▶ _Assignment_: Each of the records must appear again, exactly as it was written.

[[ Recorded information open ]]

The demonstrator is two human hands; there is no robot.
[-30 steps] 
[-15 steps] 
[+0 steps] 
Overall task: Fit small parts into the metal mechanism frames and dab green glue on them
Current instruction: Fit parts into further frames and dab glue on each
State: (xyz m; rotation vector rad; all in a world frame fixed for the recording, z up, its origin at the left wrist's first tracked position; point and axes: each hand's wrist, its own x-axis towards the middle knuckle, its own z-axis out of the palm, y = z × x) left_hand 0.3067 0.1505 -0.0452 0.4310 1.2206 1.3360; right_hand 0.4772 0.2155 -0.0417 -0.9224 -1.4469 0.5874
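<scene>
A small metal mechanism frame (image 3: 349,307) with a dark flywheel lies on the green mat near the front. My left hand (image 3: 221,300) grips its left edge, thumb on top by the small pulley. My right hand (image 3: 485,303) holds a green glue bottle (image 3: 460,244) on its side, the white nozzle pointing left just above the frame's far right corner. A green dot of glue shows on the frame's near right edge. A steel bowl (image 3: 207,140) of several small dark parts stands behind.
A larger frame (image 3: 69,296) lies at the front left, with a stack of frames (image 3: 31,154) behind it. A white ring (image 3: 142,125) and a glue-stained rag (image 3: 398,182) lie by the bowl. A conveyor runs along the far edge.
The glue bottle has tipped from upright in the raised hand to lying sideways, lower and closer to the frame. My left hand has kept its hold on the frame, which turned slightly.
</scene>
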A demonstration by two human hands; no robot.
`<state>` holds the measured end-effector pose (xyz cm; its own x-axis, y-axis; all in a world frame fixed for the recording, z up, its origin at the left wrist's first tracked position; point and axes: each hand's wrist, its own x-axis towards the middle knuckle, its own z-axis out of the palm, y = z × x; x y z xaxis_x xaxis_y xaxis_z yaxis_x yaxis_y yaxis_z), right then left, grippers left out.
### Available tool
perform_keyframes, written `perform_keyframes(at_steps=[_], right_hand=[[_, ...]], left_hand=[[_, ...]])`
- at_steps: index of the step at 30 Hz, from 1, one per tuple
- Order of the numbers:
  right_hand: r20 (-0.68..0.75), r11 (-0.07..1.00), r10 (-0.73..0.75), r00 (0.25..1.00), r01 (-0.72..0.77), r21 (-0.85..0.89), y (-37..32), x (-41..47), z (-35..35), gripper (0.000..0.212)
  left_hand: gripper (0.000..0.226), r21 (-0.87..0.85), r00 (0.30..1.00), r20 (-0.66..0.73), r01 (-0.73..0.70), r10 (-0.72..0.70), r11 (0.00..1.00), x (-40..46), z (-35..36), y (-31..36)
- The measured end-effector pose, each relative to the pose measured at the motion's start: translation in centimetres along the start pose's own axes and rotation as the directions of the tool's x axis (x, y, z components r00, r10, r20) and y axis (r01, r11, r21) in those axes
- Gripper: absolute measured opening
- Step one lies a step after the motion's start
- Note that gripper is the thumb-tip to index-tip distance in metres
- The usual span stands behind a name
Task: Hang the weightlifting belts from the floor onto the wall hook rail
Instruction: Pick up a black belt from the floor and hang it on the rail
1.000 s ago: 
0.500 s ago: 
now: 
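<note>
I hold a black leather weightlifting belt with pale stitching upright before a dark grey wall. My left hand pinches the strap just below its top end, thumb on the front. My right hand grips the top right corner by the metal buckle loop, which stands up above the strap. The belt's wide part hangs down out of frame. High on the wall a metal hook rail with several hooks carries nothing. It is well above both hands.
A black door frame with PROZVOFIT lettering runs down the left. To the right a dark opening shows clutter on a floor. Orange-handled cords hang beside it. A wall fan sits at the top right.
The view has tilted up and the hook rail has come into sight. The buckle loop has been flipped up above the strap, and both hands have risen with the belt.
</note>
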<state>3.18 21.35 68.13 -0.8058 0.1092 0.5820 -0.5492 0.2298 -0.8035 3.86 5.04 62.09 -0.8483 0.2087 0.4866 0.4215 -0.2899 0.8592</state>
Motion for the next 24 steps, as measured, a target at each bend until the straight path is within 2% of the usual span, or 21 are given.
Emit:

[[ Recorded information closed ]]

▶ _Answer area_:
The demonstrator is two human hands; there is no robot.
[-30 steps] 
[-15 steps] 
[+0 steps] 
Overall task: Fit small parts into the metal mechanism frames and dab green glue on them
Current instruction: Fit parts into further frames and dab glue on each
State: (xyz m; rotation vector rad; all in a world frame fixed for the recording, z up, its origin at the left wrist's first tracked position; point and axes: each hand's wrist, its own x-axis towards the middle knuckle, its own z-axis out of the palm, y = z × x) left_hand 0.3067 0.1505 -0.0452 0.4310 1.2206 1.3360; right_hand 0.4772 0.2155 -0.0417 -0.9224 -1.4469 0.5874
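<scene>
A small metal mechanism frame (image 3: 349,307) with a dark flywheel lies on the green mat near the front. My left hand (image 3: 221,300) grips its left edge, thumb on top by the small pulley. My right hand (image 3: 485,303) holds a green glue bottle (image 3: 460,244) on its side, the white nozzle pointing left just above the frame's far right corner. A green dot of glue shows on the frame's near right edge. A steel bowl (image 3: 207,140) of several small dark parts stands behind.
A larger frame (image 3: 69,296) lies at the front left, with a stack of frames (image 3: 31,154) behind it. A white ring (image 3: 142,125) and a glue-stained rag (image 3: 398,182) lie by the bowl. A conveyor runs along the far edge.
The glue bottle has tipped from upright in the raised hand to lying sideways, lower and closer to the frame. My left hand has kept its hold on the frame, which turned slightly.
</scene>
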A demonstration by two human hands; no robot.
`<state>` holds the measured end-effector pose (xyz cm; its own x-axis, y-axis; all in a world frame fixed for the recording, z up, its origin at the left wrist's first tracked position; point and axes: each hand's wrist, its own x-axis towards the middle knuckle, its own z-axis out of the palm, y = z × x; x y z xaxis_x xaxis_y xaxis_z yaxis_x yaxis_y yaxis_z), right then left, grippers left out.
### Available tool
perform_keyframes, written `perform_keyframes(at_steps=[_], right_hand=[[_, ...]], left_hand=[[_, ...]])`
- at_steps: index of the step at 30 Hz, from 1, one per tuple
- Order of the numbers:
  right_hand: r20 (-0.68..0.75), r11 (-0.07..1.00), r10 (-0.73..0.75), r00 (0.25..1.00), r01 (-0.72..0.77), r21 (-0.85..0.89), y (-37..32), x (-41..47), z (-35..35), gripper (0.000..0.212)
  left_hand: gripper (0.000..0.226), r21 (-0.87..0.85), r00 (0.30..1.00), r20 (-0.66..0.73), r01 (-0.73..0.70), r10 (-0.72..0.70), r11 (0.00..1.00), x (-40..46), z (-35..36), y (-31..36)
- The measured end-effector pose, each relative to the pose measured at the motion's start: translation in centimetres along the start pose's own axes and rotation as the directions of the tool's x axis (x, y, z components r00, r10, r20) and y axis (r01, r11, r21) in those axes
- Gripper: absolute measured opening
- Step one lies a step after the motion's start
- Note that gripper is the thumb-tip to index-tip distance in metres
- The usual span stands behind a name
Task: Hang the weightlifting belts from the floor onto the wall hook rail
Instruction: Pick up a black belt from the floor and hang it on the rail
1.000 s ago: 
0.500 s ago: 
now: 
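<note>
I hold a black leather weightlifting belt with pale stitching upright before a dark grey wall. My left hand pinches the strap just below its top end, thumb on the front. My right hand grips the top right corner by the metal buckle loop, which stands up above the strap. The belt's wide part hangs down out of frame. High on the wall a metal hook rail with several hooks carries nothing. It is well above both hands.
A black door frame with PROZVOFIT lettering runs down the left. To the right a dark opening shows clutter on a floor. Orange-handled cords hang beside it. A wall fan sits at the top right.
The view has tilted up and the hook rail has come into sight. The buckle loop has been flipped up above the strap, and both hands have risen with the belt.
</note>
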<state>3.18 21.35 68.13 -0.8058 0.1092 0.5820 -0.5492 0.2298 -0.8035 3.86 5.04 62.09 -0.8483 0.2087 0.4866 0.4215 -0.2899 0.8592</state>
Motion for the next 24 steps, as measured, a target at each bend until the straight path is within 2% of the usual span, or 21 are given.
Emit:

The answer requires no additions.